▶ _WHAT YOU ARE ASKED TO DO_:
Please give the listing again in full, leaving out its images.

Segment Start: RECORDED DATA

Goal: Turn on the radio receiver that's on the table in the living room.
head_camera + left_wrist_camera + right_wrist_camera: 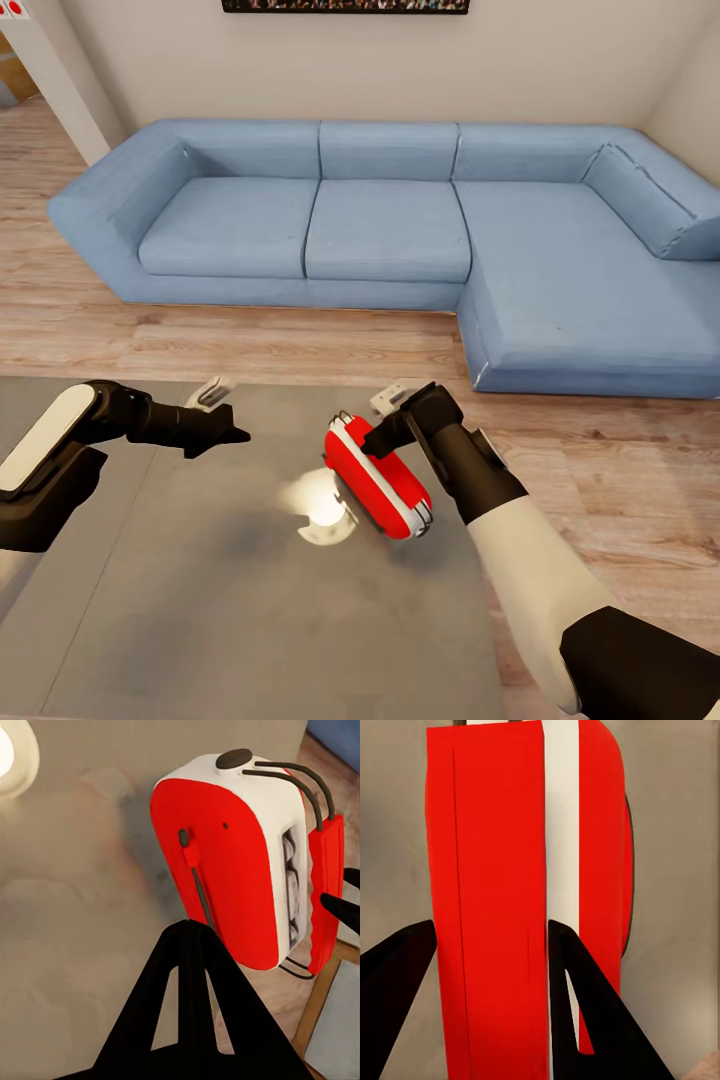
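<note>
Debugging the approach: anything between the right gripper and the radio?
Nothing visible. The right gripper is already at the radio receiver, its open fingers straddling the red case on the table. The left gripper hangs apart to the side.

My arms are white shells joined by black segments at elbow and wrist. My left gripper (232,432) and right gripper (372,443) are matte black, their fingers (585,1020) flat, tapering triangular blades with cut-out slots.
</note>
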Tool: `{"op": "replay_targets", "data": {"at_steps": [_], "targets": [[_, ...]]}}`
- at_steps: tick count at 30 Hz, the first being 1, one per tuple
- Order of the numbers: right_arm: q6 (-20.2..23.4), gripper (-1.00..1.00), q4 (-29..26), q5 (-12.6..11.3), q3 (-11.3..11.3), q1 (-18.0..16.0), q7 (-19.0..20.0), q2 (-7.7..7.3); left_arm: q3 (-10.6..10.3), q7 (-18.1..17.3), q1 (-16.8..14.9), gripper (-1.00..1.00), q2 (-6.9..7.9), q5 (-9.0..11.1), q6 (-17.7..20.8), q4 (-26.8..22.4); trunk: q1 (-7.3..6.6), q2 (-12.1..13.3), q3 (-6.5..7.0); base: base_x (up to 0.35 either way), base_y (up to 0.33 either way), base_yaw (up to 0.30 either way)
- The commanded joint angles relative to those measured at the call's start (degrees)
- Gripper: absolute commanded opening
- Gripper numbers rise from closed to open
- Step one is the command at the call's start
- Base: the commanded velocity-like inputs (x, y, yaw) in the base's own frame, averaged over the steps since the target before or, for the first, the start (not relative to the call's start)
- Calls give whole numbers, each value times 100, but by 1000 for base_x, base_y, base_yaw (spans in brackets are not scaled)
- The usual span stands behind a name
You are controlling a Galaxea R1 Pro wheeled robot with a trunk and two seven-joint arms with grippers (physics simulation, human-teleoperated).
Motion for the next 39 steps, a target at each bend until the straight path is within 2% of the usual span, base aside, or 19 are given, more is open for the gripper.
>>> {"op": "replay_targets", "data": {"at_steps": [1,19,27,39], "targets": [[8,-100,-2,-25,-1,0,0,0,1,0,0,-100,-1,1,1,0,0,0,0,0,0,0],[8,-100,62,-25,1,0,3,7,5,2,-1,-100,-6,4,-1,6,0,0,0,0,0,0],[8,-100,500,-47,-22,0,40,7,5,9,-1,-100,-6,4,-1,6,0,0,0,0,0,0],[8,-100,501,-173,-46,0,74,7,5,7,0,-100,-6,4,-1,32,0,0,0,0,0,0]]}}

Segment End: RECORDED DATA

▶ _SOLUTION_:
Goal: Turn on the radio receiver that's on the table in the living room.
head_camera + left_wrist_camera + right_wrist_camera: 
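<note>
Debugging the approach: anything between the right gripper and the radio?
Nothing visible. The right gripper is already at the radio receiver, its open fingers straddling the red case on the table. The left gripper hangs apart to the side.

My arms are white shells joined by black segments at elbow and wrist. My left gripper (232,432) and right gripper (372,443) are matte black, their fingers (585,1020) flat, tapering triangular blades with cut-out slots.
</note>
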Tool: `{"op": "replay_targets", "data": {"at_steps": [_], "targets": [[_, ...]]}}`
- at_steps: tick count at 30 Hz, the first being 1, one per tuple
- Order of the numbers: right_arm: q6 (-20.2..23.4), gripper (-1.00..1.00), q4 (-29..26), q5 (-12.6..11.3), q3 (-11.3..11.3), q1 (-18.0..16.0), q7 (-19.0..20.0), q2 (-7.7..7.3); left_arm: q3 (-10.6..10.3), q7 (-18.1..17.3), q1 (-16.8..14.9), gripper (-1.00..1.00), q2 (-6.9..7.9), q5 (-9.0..11.1), q6 (-17.7..20.8), q4 (-26.8..22.4); trunk: q1 (-7.3..6.6), q2 (-12.1..13.3), q3 (-6.5..7.0); base: base_x (up to 0.35 either way), base_y (up to 0.33 either way), base_yaw (up to 0.30 either way)
- The commanded joint angles relative to those measured at the call's start (degrees)
- Gripper: absolute commanded opening
- Gripper numbers rise from closed to open
- Step one is the command at the call's start
- Base: the commanded velocity-like inputs (x, y, yaw) in the base's own frame, averaged over the steps since the target before or, for the first, the start (not relative to the call's start)
- Calls give whole numbers, each value times 100, but by 1000 for base_x, base_y, base_yaw (spans in brackets are not scaled)
- The usual span stands behind a name
You are controlling a Galaxea R1 Pro wheeled robot with a trunk and two seven-joint arms with grippers (physics simulation, human-teleoperated).
Motion for the next 39 steps, a target at each bend until the straight path is within 2% of the usual span, base aside, or 19 are given, more is open for the gripper.
>>> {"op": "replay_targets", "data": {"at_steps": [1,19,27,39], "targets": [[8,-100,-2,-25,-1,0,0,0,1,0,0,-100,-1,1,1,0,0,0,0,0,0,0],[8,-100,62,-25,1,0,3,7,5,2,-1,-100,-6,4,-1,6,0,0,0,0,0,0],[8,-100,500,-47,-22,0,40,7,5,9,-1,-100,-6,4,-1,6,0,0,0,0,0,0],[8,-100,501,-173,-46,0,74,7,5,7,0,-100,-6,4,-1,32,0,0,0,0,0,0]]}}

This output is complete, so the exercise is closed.